INSTRUCTIONS FOR THE TASK: Using the records below, quote only the span that opens with the line containing "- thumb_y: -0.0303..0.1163" and closes with the line containing "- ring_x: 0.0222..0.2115", exactly and inclusively.
+++
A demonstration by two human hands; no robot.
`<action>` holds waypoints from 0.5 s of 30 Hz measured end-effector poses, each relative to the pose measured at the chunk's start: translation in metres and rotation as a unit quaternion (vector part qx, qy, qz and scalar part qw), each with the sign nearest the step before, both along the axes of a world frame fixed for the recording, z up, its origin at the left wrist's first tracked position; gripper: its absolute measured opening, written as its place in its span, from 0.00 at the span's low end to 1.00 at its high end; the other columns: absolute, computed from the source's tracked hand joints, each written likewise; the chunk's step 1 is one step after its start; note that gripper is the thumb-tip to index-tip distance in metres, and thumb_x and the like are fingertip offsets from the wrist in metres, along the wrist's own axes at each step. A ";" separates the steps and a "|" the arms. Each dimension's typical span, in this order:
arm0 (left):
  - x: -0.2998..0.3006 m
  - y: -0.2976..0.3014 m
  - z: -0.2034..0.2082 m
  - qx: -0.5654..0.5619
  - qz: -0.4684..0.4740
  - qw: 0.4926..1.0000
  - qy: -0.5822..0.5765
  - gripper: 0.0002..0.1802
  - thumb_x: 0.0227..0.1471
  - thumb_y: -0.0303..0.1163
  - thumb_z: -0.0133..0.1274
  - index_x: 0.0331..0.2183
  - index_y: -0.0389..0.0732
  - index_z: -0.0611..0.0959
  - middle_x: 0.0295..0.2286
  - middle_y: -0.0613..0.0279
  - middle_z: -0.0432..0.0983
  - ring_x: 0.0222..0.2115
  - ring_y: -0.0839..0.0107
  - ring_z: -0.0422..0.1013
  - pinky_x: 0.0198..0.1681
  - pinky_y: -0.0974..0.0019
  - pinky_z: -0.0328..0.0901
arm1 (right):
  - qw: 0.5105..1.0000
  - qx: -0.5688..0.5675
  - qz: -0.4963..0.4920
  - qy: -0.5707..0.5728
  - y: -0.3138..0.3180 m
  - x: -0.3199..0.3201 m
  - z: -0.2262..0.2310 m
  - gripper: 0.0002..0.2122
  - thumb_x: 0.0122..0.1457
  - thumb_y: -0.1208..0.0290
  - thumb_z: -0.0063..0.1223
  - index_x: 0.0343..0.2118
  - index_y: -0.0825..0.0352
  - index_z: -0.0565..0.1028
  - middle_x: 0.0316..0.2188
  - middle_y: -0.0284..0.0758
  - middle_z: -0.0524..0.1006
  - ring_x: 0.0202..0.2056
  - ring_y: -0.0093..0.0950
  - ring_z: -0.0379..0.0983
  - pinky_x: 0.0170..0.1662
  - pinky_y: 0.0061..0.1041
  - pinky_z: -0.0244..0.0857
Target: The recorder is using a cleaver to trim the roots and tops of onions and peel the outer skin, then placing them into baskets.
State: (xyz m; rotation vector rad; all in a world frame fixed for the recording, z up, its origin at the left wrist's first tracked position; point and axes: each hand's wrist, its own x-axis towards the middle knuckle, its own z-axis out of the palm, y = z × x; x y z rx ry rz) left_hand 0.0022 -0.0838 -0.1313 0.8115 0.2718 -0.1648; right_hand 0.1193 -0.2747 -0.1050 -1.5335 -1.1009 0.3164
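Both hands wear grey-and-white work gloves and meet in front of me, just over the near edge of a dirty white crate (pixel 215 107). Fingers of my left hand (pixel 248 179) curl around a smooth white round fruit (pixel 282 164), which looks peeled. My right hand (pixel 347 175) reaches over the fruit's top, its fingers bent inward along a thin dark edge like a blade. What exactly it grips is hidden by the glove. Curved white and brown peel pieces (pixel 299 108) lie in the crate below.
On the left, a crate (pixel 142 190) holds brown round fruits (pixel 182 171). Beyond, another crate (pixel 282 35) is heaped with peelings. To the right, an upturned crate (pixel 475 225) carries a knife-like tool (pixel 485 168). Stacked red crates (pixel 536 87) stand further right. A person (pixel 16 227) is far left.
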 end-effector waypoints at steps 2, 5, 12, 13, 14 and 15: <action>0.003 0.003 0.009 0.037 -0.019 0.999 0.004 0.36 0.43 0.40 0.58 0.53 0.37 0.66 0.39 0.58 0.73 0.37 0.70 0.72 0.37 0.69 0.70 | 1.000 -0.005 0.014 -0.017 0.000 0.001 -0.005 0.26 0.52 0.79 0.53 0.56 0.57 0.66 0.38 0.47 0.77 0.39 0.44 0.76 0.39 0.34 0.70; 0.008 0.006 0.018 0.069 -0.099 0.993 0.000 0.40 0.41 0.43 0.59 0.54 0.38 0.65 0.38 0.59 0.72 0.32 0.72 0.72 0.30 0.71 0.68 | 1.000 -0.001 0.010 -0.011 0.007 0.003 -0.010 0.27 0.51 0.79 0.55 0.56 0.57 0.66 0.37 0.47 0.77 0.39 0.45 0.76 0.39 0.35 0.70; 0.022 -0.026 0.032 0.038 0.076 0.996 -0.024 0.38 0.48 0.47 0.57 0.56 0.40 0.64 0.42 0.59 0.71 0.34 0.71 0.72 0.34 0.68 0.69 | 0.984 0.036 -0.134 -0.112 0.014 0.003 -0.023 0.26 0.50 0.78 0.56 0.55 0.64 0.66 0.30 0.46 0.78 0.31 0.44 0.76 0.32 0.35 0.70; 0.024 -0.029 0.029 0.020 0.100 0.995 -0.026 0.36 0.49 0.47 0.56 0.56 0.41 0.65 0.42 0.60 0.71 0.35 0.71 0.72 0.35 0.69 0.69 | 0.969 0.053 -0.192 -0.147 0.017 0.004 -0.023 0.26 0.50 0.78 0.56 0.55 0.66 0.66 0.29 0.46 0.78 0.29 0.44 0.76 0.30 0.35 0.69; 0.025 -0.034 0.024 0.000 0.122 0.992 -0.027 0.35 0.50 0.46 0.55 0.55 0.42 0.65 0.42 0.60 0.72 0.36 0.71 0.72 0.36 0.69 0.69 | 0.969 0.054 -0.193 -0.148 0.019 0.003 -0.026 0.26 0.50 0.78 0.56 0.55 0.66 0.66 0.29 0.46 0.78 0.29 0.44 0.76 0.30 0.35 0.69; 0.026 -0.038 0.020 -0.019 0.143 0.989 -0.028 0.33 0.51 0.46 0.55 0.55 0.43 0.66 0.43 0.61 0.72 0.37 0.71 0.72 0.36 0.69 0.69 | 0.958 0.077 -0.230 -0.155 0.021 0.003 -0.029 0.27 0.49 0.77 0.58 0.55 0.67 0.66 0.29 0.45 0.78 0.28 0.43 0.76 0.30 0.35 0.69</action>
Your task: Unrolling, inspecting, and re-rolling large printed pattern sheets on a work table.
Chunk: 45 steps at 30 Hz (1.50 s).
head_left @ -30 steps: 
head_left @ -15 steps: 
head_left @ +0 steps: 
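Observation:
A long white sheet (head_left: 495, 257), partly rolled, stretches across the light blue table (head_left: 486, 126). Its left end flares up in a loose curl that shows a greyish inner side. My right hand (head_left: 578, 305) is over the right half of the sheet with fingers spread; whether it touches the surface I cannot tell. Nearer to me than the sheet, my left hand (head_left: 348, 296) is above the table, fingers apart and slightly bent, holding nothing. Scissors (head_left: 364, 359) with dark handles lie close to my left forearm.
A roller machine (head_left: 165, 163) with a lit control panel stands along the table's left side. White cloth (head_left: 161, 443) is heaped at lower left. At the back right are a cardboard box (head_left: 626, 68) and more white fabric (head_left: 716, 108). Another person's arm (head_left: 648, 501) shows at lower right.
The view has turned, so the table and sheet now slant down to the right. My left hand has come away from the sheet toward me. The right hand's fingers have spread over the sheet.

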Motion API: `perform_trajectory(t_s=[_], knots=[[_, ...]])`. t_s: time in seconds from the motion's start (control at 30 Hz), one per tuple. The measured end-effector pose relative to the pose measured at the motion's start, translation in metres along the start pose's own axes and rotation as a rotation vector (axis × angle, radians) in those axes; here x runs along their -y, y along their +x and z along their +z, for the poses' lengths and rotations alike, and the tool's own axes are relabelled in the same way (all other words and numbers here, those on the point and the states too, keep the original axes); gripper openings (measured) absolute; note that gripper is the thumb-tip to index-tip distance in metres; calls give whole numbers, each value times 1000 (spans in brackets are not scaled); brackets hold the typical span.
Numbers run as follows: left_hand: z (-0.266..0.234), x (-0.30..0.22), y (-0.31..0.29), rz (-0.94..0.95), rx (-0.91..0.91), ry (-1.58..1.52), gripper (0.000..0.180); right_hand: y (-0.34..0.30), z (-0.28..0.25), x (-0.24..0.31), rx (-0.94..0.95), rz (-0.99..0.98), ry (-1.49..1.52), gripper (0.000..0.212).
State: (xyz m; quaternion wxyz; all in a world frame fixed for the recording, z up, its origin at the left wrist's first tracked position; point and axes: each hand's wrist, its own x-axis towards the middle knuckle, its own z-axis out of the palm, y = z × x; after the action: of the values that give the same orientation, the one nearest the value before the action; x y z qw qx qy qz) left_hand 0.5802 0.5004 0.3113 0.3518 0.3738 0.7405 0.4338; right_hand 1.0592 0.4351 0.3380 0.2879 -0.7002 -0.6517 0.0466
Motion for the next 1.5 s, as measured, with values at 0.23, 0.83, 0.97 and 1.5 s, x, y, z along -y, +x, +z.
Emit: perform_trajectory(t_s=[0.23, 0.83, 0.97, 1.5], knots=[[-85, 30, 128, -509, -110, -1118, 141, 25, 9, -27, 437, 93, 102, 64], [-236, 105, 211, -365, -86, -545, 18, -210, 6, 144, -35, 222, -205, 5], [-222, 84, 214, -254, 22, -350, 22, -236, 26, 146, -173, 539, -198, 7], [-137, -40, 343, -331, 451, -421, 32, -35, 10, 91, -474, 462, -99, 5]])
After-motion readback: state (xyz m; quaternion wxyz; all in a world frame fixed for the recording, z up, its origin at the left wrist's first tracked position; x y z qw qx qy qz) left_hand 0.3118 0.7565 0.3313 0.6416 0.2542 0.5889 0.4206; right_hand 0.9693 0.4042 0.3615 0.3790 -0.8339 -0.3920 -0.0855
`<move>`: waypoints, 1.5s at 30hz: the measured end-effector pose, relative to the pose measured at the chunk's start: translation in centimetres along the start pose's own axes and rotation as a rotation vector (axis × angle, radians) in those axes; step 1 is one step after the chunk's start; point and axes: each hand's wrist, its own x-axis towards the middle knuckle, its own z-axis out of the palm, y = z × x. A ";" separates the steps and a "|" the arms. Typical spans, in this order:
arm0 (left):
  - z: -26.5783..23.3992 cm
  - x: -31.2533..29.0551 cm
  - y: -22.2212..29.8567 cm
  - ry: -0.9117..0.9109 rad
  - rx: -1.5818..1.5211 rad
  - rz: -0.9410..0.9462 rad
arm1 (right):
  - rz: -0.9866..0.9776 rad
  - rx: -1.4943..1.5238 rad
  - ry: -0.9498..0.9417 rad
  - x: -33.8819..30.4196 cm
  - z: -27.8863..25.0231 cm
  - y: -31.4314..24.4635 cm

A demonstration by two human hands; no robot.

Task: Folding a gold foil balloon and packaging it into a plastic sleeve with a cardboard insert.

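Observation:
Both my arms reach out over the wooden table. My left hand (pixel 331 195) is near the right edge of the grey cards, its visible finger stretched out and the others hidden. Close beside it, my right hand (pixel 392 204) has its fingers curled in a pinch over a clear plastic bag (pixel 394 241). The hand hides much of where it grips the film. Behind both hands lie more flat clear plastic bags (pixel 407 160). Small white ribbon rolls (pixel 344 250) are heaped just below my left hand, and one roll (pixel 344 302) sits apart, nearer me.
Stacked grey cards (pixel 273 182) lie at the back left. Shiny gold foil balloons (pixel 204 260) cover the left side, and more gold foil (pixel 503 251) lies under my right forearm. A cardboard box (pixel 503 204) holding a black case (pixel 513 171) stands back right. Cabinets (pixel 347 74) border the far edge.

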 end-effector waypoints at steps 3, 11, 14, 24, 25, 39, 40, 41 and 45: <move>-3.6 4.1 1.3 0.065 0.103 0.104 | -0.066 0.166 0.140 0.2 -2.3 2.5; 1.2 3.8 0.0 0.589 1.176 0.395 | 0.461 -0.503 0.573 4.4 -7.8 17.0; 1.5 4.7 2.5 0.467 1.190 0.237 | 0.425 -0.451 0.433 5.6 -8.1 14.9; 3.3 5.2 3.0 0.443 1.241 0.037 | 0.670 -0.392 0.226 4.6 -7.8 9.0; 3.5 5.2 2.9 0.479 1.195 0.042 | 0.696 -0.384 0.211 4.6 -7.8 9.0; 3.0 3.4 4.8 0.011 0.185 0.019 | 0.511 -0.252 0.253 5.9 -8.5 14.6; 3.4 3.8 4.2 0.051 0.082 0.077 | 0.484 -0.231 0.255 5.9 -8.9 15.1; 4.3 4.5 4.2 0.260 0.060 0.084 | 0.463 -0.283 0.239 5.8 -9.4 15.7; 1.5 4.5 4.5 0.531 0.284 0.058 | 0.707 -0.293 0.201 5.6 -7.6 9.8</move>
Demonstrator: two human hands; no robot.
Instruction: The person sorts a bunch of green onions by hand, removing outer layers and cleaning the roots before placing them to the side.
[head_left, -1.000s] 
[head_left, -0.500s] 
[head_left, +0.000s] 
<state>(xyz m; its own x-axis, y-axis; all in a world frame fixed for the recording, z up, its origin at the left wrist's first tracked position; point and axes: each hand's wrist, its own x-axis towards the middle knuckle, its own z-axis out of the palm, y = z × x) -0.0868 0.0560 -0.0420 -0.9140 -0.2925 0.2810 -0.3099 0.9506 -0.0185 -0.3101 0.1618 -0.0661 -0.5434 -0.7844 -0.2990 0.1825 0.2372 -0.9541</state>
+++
ANSWER TO THE PROBLEM:
  - thumb_y: -0.0303..0.1163
  - thumb_z: -0.0133..0.1274
  - index_x: 0.0331..0.2183
  - index_y: -0.0389..0.0732
  - index_z: -0.0611..0.0959
  - middle_x: 0.0295..0.2286
  - middle_y: -0.0613..0.0279
  - middle_z: -0.0432..0.0983
  - ring_x: 0.0222..0.2115

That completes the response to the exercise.